Sur ce qui s'y est passé, je vous donne ici, d'un côté, la version de Bernard Pivot, et de l'autre, celle de Charles Bukowski et de sa femme.
La version de Charles Bukowski et de sa femme
Charles Bukowski. – Quand nous sommes arrivés, on m'a emmené dans la salle de maquillage et on s'est mis à m'appliquer de la poudre sur mon visage, ce qui était parfaitement inutile à cause de la graisse et des cicatrices qu'il y avait dessus. Puis Linda et moi nous sommes assis en attendant le début de l'émission. J'ai attaqué l'une des deux bouteilles qui m'attendaient là.
Linda Bukowski. – La télévision française avait des gardes postés à ses portes avec des flingues - des militaires, je suppose [...] et Hank est descendu du plateau, il y avait une douzaine de personnes autour de lui, et tout à coup, il avait un couteau à la main, le couteau qu'il a toujours sur lui. Et avec cette grosse lame pointée, il s'est avancé vers l'un des types !...
Charles Bukowski. – Oh, c'était juste pour rire, j'ai le coeur très tendre.
Linda Bukowski. – Oui, mais eux, ils étaient sérieux, des militaires, ils n'ont pas trouvé ça drôle. Ils l'ont saisi, et flanqué dehors.
Dans un entretien que Charles Bukowski a accordé à Jean-Fançois Duval en 1986 :
Charles Bukowski. – Ha ! Ha ! Ha ! Je me fous toujours dans des situations pas possibles. Mais quelle coterie de snobs ! C'était vraiment trop pour moi. Vraiment trop de snobisme littéraire. Je ne supporte pas ça. J'aurais dû le savoir. J'avais pensé que la barrière des langues rendrait peut-être les choses plus faciles. Mais non, c'était tellement guindé. Les questions étaient littéraires, raffinées. Il n'y avait pas d'air, c'était irrespirable. Et vous ne pouviez ressentir aucune bonté, pas la moindre parcelle de bonté. Il y avait seulement des gens assis en rond en train de parler de leurs bouquins ! C'était horrible... Je suis devenu dingue.

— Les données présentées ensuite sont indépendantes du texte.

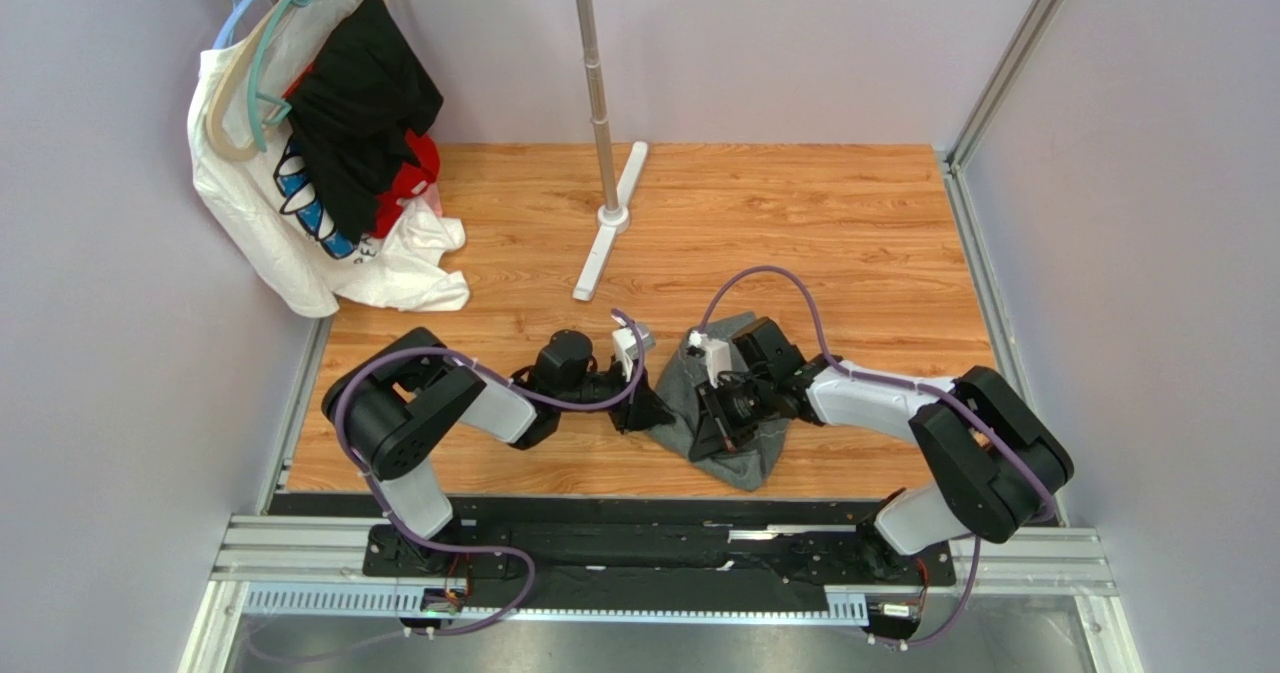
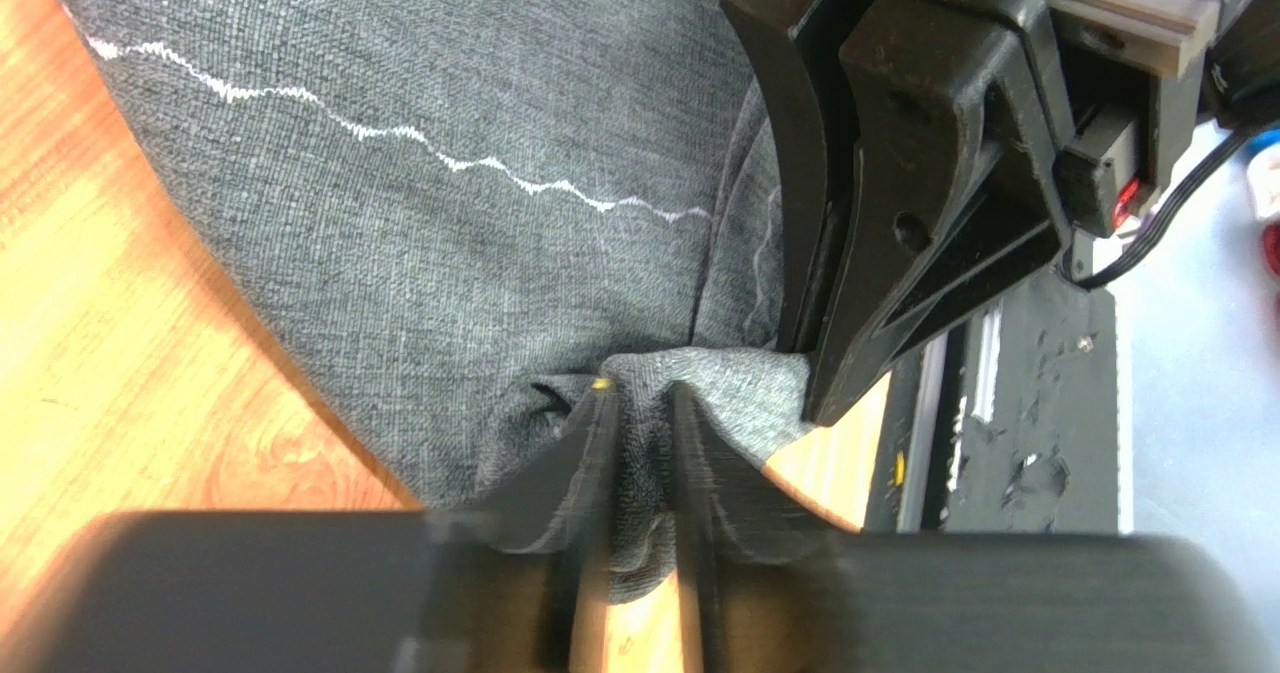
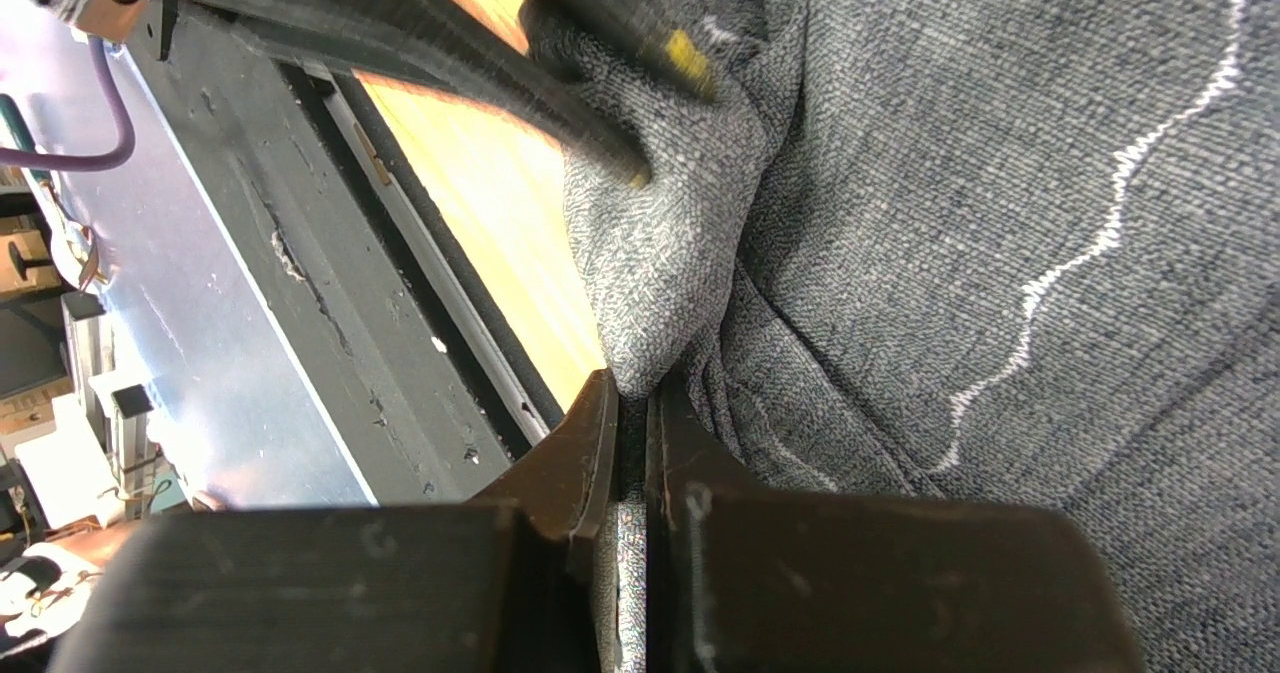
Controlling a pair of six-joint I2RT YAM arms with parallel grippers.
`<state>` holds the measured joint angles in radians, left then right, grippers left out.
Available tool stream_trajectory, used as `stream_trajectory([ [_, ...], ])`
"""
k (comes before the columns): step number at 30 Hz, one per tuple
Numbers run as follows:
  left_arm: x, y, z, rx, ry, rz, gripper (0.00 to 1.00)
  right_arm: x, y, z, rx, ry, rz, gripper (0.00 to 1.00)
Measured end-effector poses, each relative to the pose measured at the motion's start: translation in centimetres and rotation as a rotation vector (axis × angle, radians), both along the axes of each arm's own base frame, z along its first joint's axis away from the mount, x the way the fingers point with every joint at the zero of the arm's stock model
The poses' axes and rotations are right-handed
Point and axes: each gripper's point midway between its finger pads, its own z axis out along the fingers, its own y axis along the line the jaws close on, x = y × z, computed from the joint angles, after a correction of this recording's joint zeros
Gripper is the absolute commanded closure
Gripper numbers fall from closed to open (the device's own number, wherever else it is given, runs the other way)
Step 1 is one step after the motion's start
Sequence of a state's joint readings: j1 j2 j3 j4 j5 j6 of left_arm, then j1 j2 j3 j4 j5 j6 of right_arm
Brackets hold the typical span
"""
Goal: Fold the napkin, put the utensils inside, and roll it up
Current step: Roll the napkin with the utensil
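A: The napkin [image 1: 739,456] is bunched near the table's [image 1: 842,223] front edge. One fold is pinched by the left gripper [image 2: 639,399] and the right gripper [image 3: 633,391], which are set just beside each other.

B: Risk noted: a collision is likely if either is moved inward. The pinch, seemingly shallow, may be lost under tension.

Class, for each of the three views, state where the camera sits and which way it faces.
Top external: above and behind the arms, looking down at the table and napkin; left arm and right arm show.
Left wrist: on the left arm, facing along its left hand, shut on the napkin.
Right wrist: on the right arm, facing along its right hand, shut on the napkin.
Shared: both wrist views show the napkin and the other hand.
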<state>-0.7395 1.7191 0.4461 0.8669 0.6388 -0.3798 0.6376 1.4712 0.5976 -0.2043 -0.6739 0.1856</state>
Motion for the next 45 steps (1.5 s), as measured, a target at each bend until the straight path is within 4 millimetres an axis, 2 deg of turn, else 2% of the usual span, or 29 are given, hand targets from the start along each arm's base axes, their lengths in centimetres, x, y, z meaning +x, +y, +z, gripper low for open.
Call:
stream_trajectory([
  [2, 0.1, -0.1, 0.1, 0.002, 0.004, 0.0, 1.0, 0.1, 0.0, 0.0, -0.002, 0.0, -0.004, 1.0],
  [6, 0.1, -0.3, -0.1, 0.017, 0.018, 0.002, 1.0, 0.1, -0.1, -0.1, -0.012, 0.009, -0.019, 0.98],
  [9, 0.3, -0.3, -0.2, 0.032, 0.029, 0.016, 1.0, 0.3, -0.2, 0.1, -0.027, 0.01, -0.036, 0.89],
  [13, 0.6, -0.1, -0.5, 0.052, 0.049, 0.045, 1.0, 1.0, -0.6, 0.4, -0.054, -0.021, -0.073, 0.67],
  [17, 0.3, 0.3, -1.2, 0.079, 0.093, 0.065, 1.0, 2.1, -1.6, 0.9, -0.095, -0.072, -0.138, 0.57],
  [21, 0.1, 0.3, -1.3, 0.082, 0.105, 0.067, 1.0, 3.0, -2.4, 1.7, -0.124, -0.124, -0.181, 0.56],
  [26, 0.1, 0.3, -1.3, 0.082, 0.112, 0.071, 1.0, 3.8, -3.3, 3.9, -0.157, -0.237, -0.235, 0.54],
  [32, 0.0, 0.5, -1.4, 0.093, 0.118, 0.083, 1.0, 2.7, -3.8, 7.1, -0.178, -0.354, -0.274, 0.53],
  [38, 0.0, 0.7, -1.4, 0.109, 0.12, 0.095, 1.0, 0.5, -4.4, 6.0, -0.274, -0.338, -0.27, 0.53],
  [45, 0.0, 1.3, -1.4, 0.146, 0.128, 0.12, 1.0, -0.5, -4.2, 4.3, -0.356, -0.343, -0.234, 0.52],
])
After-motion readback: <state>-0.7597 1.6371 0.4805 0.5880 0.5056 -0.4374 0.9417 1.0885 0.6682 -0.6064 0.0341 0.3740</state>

Extrait d'une lettre que Charles Bukowski a envoyé à Hank Malone, un an après son passage à Apostrophes :
Charles Bukowski. – Non, je n'ai pas vomi à la télévision nationale en France. Je me suis juste salement saoulé, ai dit deux-trois trucs et suis partis, ai brandi mon couteau vers un garde. En fait c'était un coup de chance. Tous les journaux en France en ont donné un bon compte-rendu sauf un. Ça c'est bien passé avec les gens de la rue. Sommes allés à Nice le lendemain, on était assis en terrasse avec Linda en train de se noircir et 6 serveurs français nous ont fait signe, puis se sont mis en ligne, bien droits, et se sont inclinés.
La version de Bernard Pivot
Extrait de son livre Le métier de lire - Réponses à Pierre Nora (Gallimard)
La prestation avinée de Charles Bukowski à Apostrophes, le 22 septembre 1978, fit un joli scandale. Loin d'être représentative des sept cent vingt-trois autres émissions, c'est pourtant celle-ci dont les abonnés du vendredi soir se souviennent le mieux. Au vrai, c'est parce qu'elle est atypique qu'ils la citent spontanément. Je sens même parfois percer ce reproche : « Pourquoi n'en avez-vous pas fait d'autres aussi folles, amusantes et peu convenables ? »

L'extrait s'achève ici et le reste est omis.